What you will do | Each entry below is to be restated word for word, with no pictures carried over.

(Source records)

-- Opening Marker --

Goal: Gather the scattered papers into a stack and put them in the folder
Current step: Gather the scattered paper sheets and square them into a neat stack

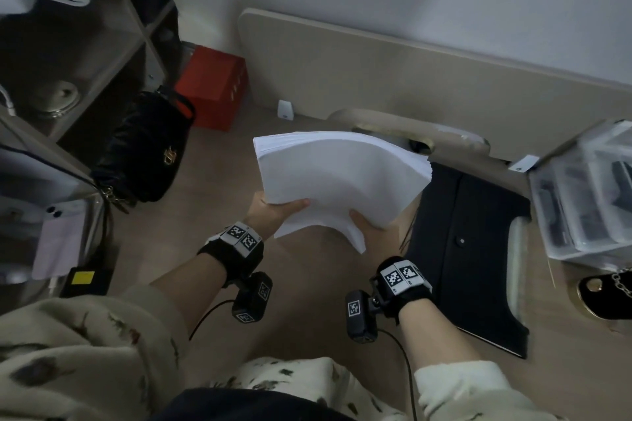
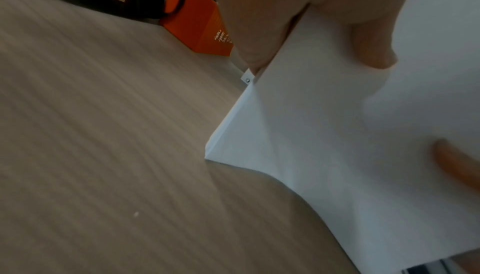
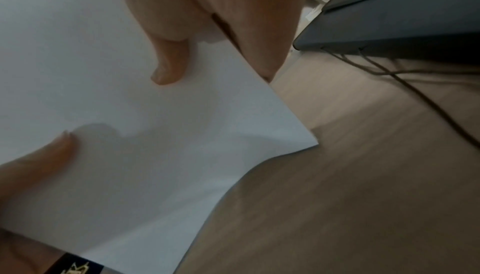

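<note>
One paper stack (image 1: 337, 178), sheets perhaps uncountable, two hands' grip closed on it, one folder (image 1: 472, 249)

A thick stack of smooth, matt white paper (image 1: 338, 178) bends above a wood-grain floor (image 1: 205, 181) with a dull finish. Nearby lie a matt black folder (image 1: 478, 249), a glossy quilted black handbag (image 1: 150, 150) with gold-toned metal lettering, and clear plastic bins (image 1: 588, 195).

paper stack (image 1: 337, 178) held above floor; folder (image 1: 472, 256) right; handbag (image 1: 147, 150) left.
</note>
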A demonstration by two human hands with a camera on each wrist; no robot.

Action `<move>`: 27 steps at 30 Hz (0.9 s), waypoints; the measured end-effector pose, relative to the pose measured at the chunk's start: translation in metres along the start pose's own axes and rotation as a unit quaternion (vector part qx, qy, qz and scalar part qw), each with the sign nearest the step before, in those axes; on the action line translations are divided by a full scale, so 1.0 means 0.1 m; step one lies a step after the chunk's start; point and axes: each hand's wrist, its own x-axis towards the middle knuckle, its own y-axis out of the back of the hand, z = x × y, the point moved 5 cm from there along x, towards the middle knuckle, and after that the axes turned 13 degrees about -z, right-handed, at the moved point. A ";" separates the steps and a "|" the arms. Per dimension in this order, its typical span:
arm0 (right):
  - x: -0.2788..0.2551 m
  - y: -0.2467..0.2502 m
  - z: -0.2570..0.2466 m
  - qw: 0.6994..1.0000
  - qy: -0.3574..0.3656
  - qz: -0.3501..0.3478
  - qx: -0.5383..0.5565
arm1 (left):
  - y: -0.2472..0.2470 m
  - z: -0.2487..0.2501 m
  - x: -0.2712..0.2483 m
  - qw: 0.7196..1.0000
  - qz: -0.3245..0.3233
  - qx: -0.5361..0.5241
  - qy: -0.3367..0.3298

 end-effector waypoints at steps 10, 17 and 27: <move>0.06 -0.01 0.17 1.000 0.016 -0.009 -0.015 | -0.01 -0.22 0.01 0.999 -0.001 0.000 0.038; 0.06 0.02 0.17 1.000 0.008 -0.022 -0.001 | 0.01 -0.30 0.02 0.998 -0.009 0.029 0.053; 0.01 -0.05 0.10 1.000 0.007 -0.023 0.006 | -0.01 -0.38 -0.02 0.996 0.022 0.048 0.066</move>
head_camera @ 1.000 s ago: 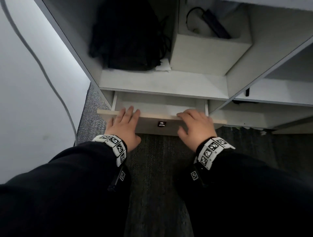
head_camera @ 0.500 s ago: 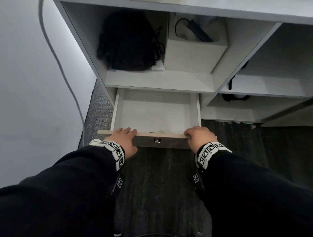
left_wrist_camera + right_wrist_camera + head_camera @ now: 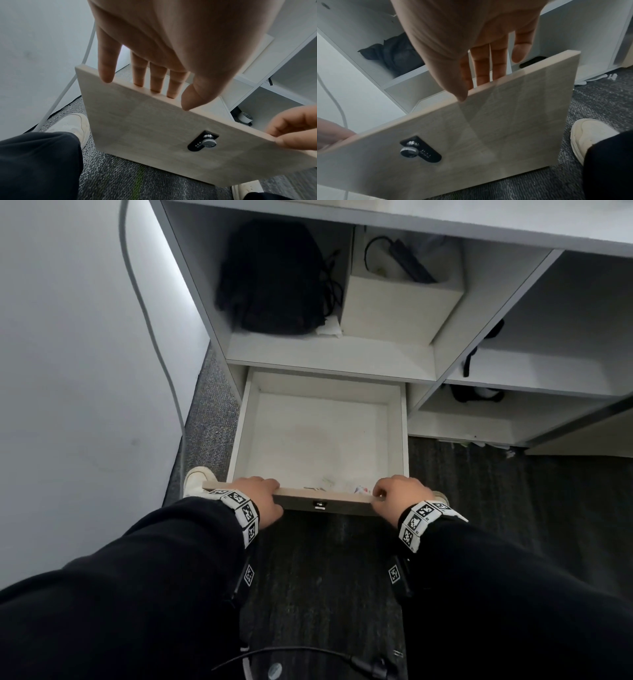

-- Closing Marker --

Solution for this exercise |
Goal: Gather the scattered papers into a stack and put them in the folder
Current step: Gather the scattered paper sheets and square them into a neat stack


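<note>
One paper stack (image 1: 337, 178), sheets perhaps uncountable, two hands' grip closed on it, one folder (image 1: 472, 249)

A thick stack of smooth, matt white paper (image 1: 338, 178) bends above a wood-grain floor (image 1: 205, 181) with a dull finish. Nearby lie a matt black folder (image 1: 478, 249), a glossy quilted black handbag (image 1: 150, 150) with gold-toned metal lettering, and clear plastic bins (image 1: 588, 195).

paper stack (image 1: 337, 178) held above floor; folder (image 1: 472, 256) right; handbag (image 1: 147, 150) left.
</note>
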A demonstration by two human hands with a camera on each wrist; no robot.

Action `<move>`: 27 steps at 30 Hz (0.9 s), waypoints; the measured end-effector pose, relative to the pose measured at the chunk's start: translation in metres along the start pose's own axes and rotation as a unit quaternion (vector part qx, qy, qz and scalar part qw), each with the sign nearest the step before, in those axes; on the action line translations are divided by a full scale, so 1.0 means 0.1 m; step one lies a step after the chunk's start; point and axes: each hand's wrist, its own x-axis towards the middle knuckle, its own y-axis out of the back of the hand, z = x × y, the point moved 5 cm from there along x, towards the middle knuckle, and after that the axes turned 13 degrees about -z, right-handed, at the moved point. A ";" separates the steps and a "|" the arms. Per dimension in this order, its typical span:
arm0 (right):
  - x: -0.2788..0.2551 m
  - y: -0.2467..0.2502 m
  - z: -0.2570..0.2466 m
  - qw: 0.6994..1.0000
  - qy: -0.3574..0.3656
  - qz: -0.3501..0.3478
  - qx: -0.5383..0.5565
arm1 (left):
  - y: -0.2472..0.2470 m
  - z: -0.2487..0.2501 m
  - x: -0.2712..0.2483 m
  - qw: 0.7196..1.0000
  - qz: -0.3245..0.3233
  - qx: -0.5361..0.5241
  - qy: -0.3367..0.3298

 end-effector waypoints at steps 10, 17 and 27: <move>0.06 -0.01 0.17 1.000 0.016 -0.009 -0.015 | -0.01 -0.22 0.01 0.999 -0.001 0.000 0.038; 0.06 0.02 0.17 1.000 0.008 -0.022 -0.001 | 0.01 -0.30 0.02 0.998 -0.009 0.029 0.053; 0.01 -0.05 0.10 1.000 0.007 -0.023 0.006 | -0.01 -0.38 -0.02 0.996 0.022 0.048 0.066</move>
head_camera @ 1.000 s ago: 
head_camera @ 0.500 s ago: 
left_wrist_camera + right_wrist_camera + head_camera @ now: 

Nothing more is required for this exercise.